The constant pressure meant that Luck often had to elude pressure by scrambling and throwing on the run, something that was generally very profitable for the Colts. Football Outsiders' game charting credited Luck with a DVOA of 33.1 percent when throwing outside of the pocket, as opposed to 2.0 percent when inside the pocket. Luck's movement outside of the pocket extended plays and created opportunities down the field for his receivers, something that was key in many of the Colts' last-minute scoring drives.
This ability to throw on the run didn't surprise anybody who scouted Luck coming out of college. Optimum Scouting noted Luck's ability to throw with velocity and accuracy even when running in any direction back in 2011. A few months later, Matt Waldman (Author of the Rookie Scouting Portfolio and Fifth Down contributor) had this to say about Luck:
Luck is one of the better prospects that I’ve seen when it comes to working away from pressure, getting outside the pocket and completing the pass on the move. He throws with excellent touch while on the run and he is excellent at making adjustments to his throws so that he gives receivers optimal space to make a play. His anticipation is excellent.
To get a better feel of how Luck fared when throwing outside of the pocket, I took a look at a few games in the middle of the season last year, starting with Week 8 against Tennessee and working my way all the way through Week 12 against Buffalo. The results were astounding.
As you can see, Luck was willing and able to scramble and throw from any direction, although he was noticeably more comfortable while running right, which is to be expected. What stuck out to me about his running right was how much more effortlessly accurate his throws looked. For example, in this play Luck avoids a defender and goes right before threading the needle to Reggie Wayne for a first down.
The throw just looks so effortless, not to mention accurate, which gives a hint to why Luck was 9-for-11 for 132 yards when going right in the five games I charted.
Of course, that's not to say Luck struggled going the other ways. No, in fact, Luck was surprisingly effective when going left, such as in this 22-yard completion on 3rd-and-12 against Miami.
Luck does a good job of squaring his hips to get the throw off while going left and has the arm strength to make the short throw, all while giving Dwayne Allen the ball in perfect placement, allowing him to get a few extra yards after the catch.
There's no question that Luck showed an uncanny ability to throw the ball accurately while outside the pocket, but there is a valid concern as to whether that will be used in 2013.
While Grigson et al. don't want to expose Luck to unnecessary hits, getting him out in space on designed bootlegs and quarterback rollouts should allow Luck to use his athleticism as well as give him the sight and space that a crowded pocket often lacks.
Pep Hamilton has discussed using Luck in non-traditional ways before, but what actually happens during the season is yet to be seen.

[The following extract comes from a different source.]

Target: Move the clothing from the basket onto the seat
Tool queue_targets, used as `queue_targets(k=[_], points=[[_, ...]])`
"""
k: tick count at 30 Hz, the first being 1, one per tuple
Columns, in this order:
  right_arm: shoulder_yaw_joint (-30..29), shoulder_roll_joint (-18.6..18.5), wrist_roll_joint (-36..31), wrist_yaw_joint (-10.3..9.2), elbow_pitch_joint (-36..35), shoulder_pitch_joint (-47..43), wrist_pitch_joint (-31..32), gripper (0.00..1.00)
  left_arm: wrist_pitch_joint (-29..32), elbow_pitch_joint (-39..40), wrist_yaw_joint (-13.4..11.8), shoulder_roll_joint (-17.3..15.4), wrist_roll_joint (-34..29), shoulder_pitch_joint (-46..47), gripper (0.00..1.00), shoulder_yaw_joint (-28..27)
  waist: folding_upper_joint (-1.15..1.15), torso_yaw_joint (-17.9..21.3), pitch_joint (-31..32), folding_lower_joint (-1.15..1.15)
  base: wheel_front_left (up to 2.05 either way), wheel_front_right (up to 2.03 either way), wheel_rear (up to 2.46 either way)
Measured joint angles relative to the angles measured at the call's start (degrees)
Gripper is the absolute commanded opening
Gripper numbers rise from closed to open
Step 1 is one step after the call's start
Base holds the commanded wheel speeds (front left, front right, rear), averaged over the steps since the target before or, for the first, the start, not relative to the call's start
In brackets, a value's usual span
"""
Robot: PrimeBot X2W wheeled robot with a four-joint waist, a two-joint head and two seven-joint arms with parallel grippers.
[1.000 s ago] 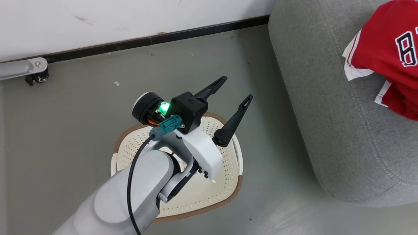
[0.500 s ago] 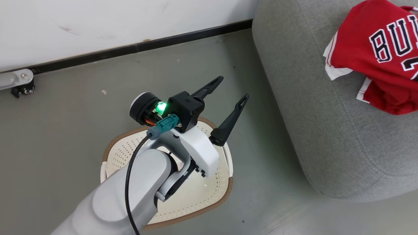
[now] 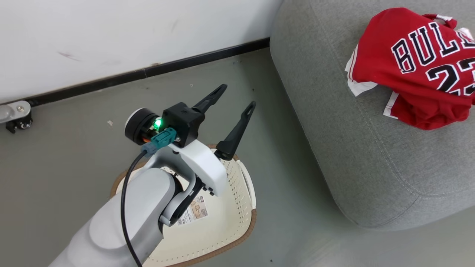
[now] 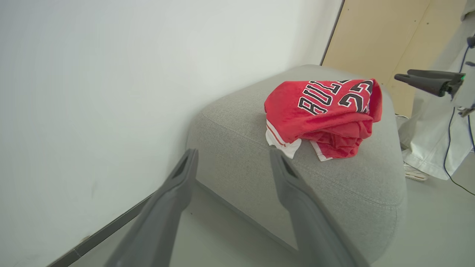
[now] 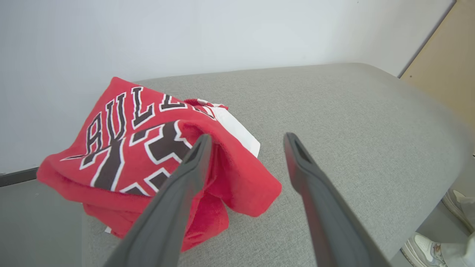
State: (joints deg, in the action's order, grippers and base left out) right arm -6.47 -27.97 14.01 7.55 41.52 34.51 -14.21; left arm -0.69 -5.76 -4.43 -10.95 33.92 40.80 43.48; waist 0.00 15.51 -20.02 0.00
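Clothing (image 3: 419, 70) sits heaped on the seat (image 3: 334, 129), its goal, right fingers (image 5: 193, 159) spread empty over it, left fingers (image 3: 237, 128) likewise above the basket (image 3: 243, 185).

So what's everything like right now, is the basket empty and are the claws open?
clothing: bunched in a heap on the seat.
basket: on the floor, no clothes in the part that shows.
seat: carrying the clothing.
left gripper: open, empty, above the basket.
right gripper: open, empty, over the clothing.

wall (image 3: 111, 29) white | skirting (image 3: 204, 56) black, along grey floor (image 3: 66, 152) | metal caster foot (image 3: 16, 115) at wall | person's white shoe (image 5: 421, 246) | wooden panel (image 4: 371, 44)
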Motion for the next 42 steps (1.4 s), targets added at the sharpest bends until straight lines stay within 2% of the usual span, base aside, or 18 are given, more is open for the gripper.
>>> queue_targets(k=[11,31,42], points=[[2.7,3.5,-2.8,0.0,-8.1,-0.1,-0.1,1.0,-3.3,-2.9,-2.0,-1.6,2.0,-4.1,1.0,-3.2,0.0,-0.4,4.1,0.0,0.0,0.0,0.0],[9.2,11.9,-6.3,0.0,-10.9,-0.4,-0.1,1.0,-9.6,-6.6,-6.4,-4.7,4.9,-12.9,1.0,-10.5,0.0,-6.1,10.6,0.0,0.0,0.0,0.0],[10.8,17.1,-6.7,0.0,-12.3,-5.2,-0.1,1.0,-11.1,-8.9,-9.0,-7.3,5.9,-18.7,1.0,-13.7,0.0,-9.6,14.2,0.0,0.0,0.0,0.0]])
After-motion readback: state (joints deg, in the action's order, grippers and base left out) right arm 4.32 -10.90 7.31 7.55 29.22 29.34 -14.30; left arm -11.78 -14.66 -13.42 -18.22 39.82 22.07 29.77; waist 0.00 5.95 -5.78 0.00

One staple of a zone-blocking team like the Texans over the years has been the play-action bootleg to the right, something the Colts ran occasionally last season, such as in the following play that resulted in a 20-yard completion to Dwayne Allen.
Plays like this should be more frequent given their success with Luck in 2012. The Colts need to protect their quarterback, but by designing the rollout and giving Luck the room to work with, they may be creating a safer environment than a hurried pocket that causes scrambling and poor throwing lanes.
With Hamilton's familiarity with Luck and his specific rollout plays designed for quarterbacks with Luck's athleticism, we should see the Colts utilize Luck's skill more often in 2013. If we don't, it will be an extremely irresponsible waste of an exceptional talent.